Does a ‘duty of care’ to future children make any difference to environmental approvals?

By Peter Burnett

Do you think our political leaders, our representatives, owe the children of the future, our children, a duty of care? I think most people would.

But what does that actually mean in practice?

Should a duty of care apply if the political leader is wearing a second hat as a regulator? What if the law the regulator is applying says nothing about a duty of care?

Our legal system is grappling with this issue right now.

Last year, in a case known as Sharma v Minister for the Environment, the Federal Court of Australia found that the environment minister, in her statutory capacity as a regulator under the Environment Protection and Biodiversity Conservation Act 1999 (EPBC Act), owed Australian children a common law (ie, non-statutory) duty of care not to injure them by approving a development that would exacerbate climate change.

At the time, the minister was considering making a statutory decision to approve an extension to the Vickery coal mine in NSW.

Is it okay to develop a coal mine if it results in increased emissions?

As I wrote in an earlier blog, the implication of the case for decisions under the EPBC Act (and other regulatory laws) was that regulators, when considering whether to approve a development, must now turn their mind to an additional mandatory consideration, the likelihood of harm, at least to children, if not others.

In that discussion, I argued that the decision was legally incorrect and would likely be overturned on appeal. In fact, an appeal has been heard, though not yet decided.

In the meantime, the original decision stands and must be applied — ie, regulators must consider the likelihood of future harm to children from a development.

What does this mean in practice? Well, documents released recently under freedom of information (FoI) laws have revealed how the environment minister was advised by her department concerning this new-found duty of care.

The documents concern another coal mine extension, this time by Glencore of its Mangoola mine in the NSW Hunter Valley.

For completeness, the Court also found that human safety is a mandatory relevant consideration under the EPBC Act, including when affected by the emission of greenhouse gases (GHG).

Rather than this being part of a duty of care, the Court said this implication was found in the ‘subject-matter, scope and purpose’ of the EPBC Act.

As a result, if a proposed development in fact posed a ‘real risk’ to human safety of Australians (not just children) the Minister should give ‘at least elevated weight’ to the need to avoid that risk.
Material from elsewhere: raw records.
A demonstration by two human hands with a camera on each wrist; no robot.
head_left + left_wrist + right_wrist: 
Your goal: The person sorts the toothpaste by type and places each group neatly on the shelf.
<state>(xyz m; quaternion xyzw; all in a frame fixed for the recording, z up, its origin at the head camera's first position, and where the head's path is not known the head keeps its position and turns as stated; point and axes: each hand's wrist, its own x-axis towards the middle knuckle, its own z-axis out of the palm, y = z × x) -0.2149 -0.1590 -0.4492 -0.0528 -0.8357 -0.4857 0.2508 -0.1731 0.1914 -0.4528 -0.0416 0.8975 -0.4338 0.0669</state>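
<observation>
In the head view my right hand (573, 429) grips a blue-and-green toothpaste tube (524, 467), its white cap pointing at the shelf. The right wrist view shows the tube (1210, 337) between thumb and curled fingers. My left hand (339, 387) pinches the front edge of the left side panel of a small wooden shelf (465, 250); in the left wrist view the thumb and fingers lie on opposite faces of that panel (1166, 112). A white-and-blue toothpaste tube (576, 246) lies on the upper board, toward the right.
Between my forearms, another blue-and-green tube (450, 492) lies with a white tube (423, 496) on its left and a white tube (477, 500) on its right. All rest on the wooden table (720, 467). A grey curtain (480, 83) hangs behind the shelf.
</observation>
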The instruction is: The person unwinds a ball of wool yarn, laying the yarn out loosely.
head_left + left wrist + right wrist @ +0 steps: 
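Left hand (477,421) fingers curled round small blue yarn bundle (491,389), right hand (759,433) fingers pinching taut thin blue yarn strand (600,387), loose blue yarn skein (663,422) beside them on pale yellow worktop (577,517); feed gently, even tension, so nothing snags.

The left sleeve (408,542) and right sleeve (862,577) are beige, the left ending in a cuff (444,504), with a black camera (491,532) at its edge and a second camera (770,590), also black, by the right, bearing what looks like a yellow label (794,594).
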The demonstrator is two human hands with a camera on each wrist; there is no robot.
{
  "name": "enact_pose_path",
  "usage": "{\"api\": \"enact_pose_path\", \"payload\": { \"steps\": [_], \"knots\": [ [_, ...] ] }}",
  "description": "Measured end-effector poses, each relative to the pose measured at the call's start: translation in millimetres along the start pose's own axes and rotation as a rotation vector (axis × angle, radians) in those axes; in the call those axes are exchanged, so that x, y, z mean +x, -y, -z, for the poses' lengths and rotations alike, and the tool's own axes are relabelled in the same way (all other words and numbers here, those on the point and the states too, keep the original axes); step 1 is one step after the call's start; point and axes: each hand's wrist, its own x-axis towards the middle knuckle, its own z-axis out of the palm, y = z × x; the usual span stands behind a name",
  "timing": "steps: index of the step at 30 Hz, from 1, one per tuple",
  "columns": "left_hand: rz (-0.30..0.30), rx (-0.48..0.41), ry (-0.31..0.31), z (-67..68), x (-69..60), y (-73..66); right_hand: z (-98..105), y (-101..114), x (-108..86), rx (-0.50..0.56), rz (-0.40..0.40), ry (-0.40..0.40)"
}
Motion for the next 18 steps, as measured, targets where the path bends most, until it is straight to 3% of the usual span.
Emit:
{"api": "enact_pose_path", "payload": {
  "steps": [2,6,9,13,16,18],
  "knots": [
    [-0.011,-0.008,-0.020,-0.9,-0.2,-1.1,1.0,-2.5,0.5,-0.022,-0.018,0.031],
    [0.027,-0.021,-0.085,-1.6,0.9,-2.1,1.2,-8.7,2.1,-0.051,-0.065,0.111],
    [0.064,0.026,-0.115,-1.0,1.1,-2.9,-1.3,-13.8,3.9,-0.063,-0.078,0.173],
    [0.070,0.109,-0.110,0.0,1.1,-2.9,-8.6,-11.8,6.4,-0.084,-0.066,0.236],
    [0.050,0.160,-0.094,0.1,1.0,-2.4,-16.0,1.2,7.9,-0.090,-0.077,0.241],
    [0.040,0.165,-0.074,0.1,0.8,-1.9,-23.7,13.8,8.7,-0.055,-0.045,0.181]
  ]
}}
This part of the decision may be less vulnerable on appeal because it results from the Court’s interpretation of the Act, rather than the (more radical) application of a duty of care from outside the Act.

Requirements on Minister: EPBC Act plus duty of care

The EPBC Act contains a fairly standard process for granting environmental approvals, based on considering an environmental impact assessment (EIA) and applying various statutory criteria.

Although the EPBC Act does not extend directly to climate impacts, it does cover indirect impacts on things that it does proect, eg threatened species. And GHG can have an indirect impact on threatened species, by changing the climate.

So, it is common under the EPBC Act to consider climate impacts from projects that are large GHG emitters, like coal mines.

Consistent with the Sharma decision, when environment minister Sussan Ley considered the Mangoola mine, she considered, in addition to the usual statutory matters, her duty of care to avoid causing harm to Australian children, as a result of GHG emissions from both the mine itself (scope 1 and 2) and the coal it would produce (scope 3).

Minister’s decision on climate impacts of mine

The minister decided that, even having regard both to her additional duty of care to children and the implied statutory duty to consider human safety, it was not necessary to refuse the mine extension, or to impose additional climate-related conditions.

While these duties might have been new, it turned out that considering those duties simply took the minister down the same path of reasoning that she and her predecessors had used before when considering indirect climate impacts.

This reasoning has been validated by earlier court decisions and it goes like this:

First, if the mine didn’t go ahead, potential customers would simply burn coal from other mines, with no overall difference for the climate (the market substitution argument).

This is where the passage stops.